__INSTRUCTIONS FOR THE TASK__
Look below for lines that hold the string "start" and copy each one.

__GIVEN ENTRIES__
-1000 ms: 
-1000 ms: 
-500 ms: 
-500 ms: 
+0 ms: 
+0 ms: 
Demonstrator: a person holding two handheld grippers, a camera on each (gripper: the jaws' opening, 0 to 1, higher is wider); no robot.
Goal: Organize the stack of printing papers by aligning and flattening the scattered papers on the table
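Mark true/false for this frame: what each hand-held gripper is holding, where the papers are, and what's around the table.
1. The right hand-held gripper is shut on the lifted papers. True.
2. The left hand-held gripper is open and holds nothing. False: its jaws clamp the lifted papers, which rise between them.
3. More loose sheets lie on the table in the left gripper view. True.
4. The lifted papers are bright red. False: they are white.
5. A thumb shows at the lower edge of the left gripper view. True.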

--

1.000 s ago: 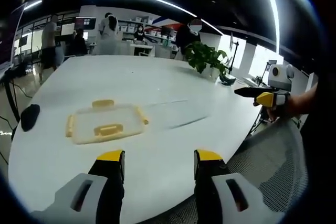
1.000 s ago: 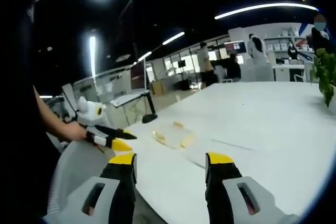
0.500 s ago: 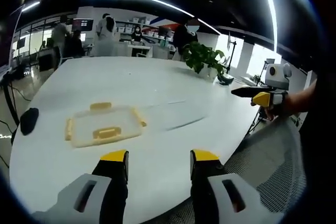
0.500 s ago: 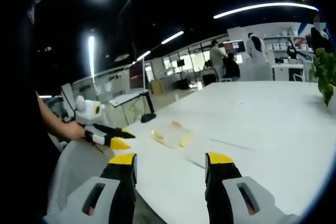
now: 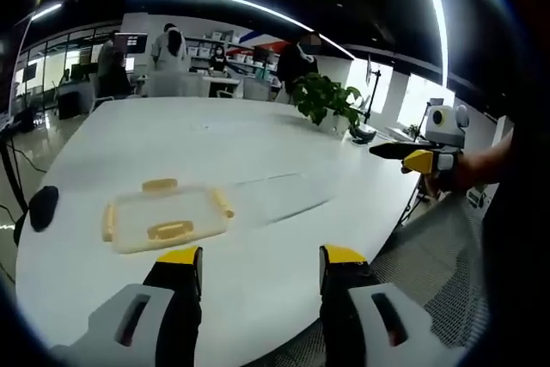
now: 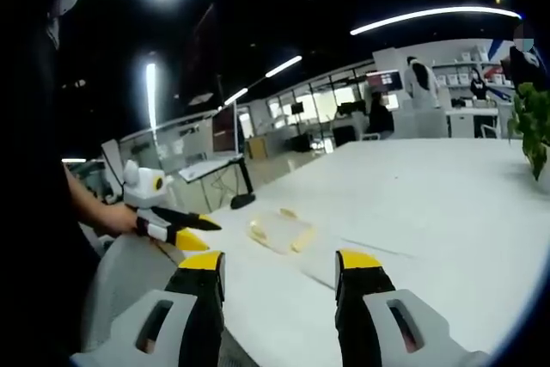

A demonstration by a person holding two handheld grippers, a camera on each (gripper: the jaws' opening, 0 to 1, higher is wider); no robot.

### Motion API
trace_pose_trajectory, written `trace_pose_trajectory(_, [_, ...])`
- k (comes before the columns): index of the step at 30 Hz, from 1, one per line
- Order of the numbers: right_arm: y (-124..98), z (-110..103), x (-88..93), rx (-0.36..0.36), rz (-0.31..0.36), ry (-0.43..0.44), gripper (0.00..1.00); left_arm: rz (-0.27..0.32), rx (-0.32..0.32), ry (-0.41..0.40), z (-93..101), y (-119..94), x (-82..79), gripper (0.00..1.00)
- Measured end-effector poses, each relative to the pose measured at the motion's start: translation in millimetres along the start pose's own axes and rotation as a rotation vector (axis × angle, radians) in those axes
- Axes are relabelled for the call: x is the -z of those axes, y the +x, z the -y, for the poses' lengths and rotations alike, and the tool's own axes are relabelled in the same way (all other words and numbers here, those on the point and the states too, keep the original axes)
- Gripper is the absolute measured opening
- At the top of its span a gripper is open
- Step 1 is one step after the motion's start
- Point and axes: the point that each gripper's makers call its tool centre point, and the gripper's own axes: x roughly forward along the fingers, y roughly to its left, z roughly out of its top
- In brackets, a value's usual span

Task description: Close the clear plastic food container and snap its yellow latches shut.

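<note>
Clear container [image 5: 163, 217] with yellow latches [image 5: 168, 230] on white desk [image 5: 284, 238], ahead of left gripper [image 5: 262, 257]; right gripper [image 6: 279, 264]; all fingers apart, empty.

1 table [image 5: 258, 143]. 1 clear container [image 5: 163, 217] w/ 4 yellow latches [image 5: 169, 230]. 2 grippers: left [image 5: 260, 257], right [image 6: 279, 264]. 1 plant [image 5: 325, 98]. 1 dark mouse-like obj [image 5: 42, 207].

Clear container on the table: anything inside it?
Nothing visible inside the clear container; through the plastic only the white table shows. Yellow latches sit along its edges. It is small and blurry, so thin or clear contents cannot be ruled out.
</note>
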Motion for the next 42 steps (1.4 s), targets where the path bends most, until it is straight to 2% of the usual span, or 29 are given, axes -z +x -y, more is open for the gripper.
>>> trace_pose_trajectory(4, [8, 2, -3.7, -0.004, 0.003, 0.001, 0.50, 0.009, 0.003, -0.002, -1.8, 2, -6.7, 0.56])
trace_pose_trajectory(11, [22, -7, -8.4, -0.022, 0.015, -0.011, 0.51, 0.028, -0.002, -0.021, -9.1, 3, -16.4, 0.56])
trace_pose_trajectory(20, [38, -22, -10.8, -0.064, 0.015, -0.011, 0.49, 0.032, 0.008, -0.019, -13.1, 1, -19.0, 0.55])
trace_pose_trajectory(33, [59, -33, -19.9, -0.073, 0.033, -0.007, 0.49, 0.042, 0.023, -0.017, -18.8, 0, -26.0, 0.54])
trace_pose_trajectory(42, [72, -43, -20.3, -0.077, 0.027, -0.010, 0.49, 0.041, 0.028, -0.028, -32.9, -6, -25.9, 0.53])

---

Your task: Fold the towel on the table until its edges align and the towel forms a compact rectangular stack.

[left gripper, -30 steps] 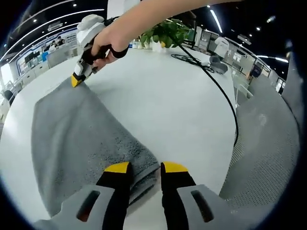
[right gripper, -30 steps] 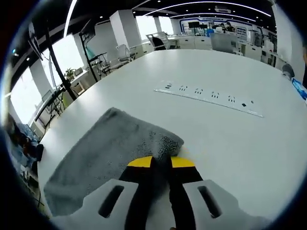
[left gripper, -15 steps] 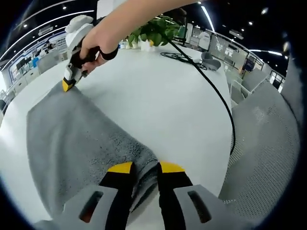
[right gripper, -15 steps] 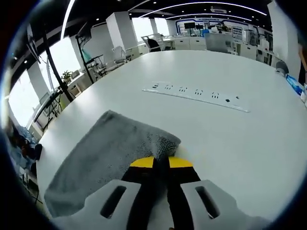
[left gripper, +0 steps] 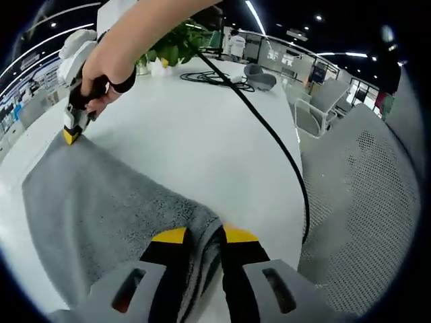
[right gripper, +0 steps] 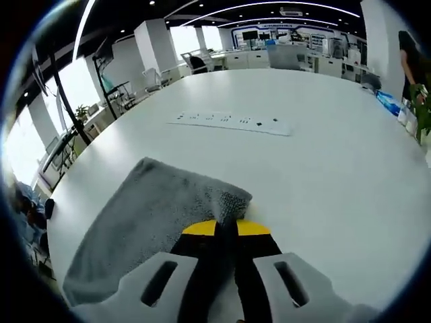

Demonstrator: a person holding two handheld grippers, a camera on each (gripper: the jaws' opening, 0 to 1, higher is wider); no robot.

__RESULT__
- Measured end-effector poses, each relative to the pose measured at the motion's start: translation in millimetres along the start pose's own axes and rotation as a rotation vector (axis × angle, radians) in those axes
- Step 1 is one step after the motion's start

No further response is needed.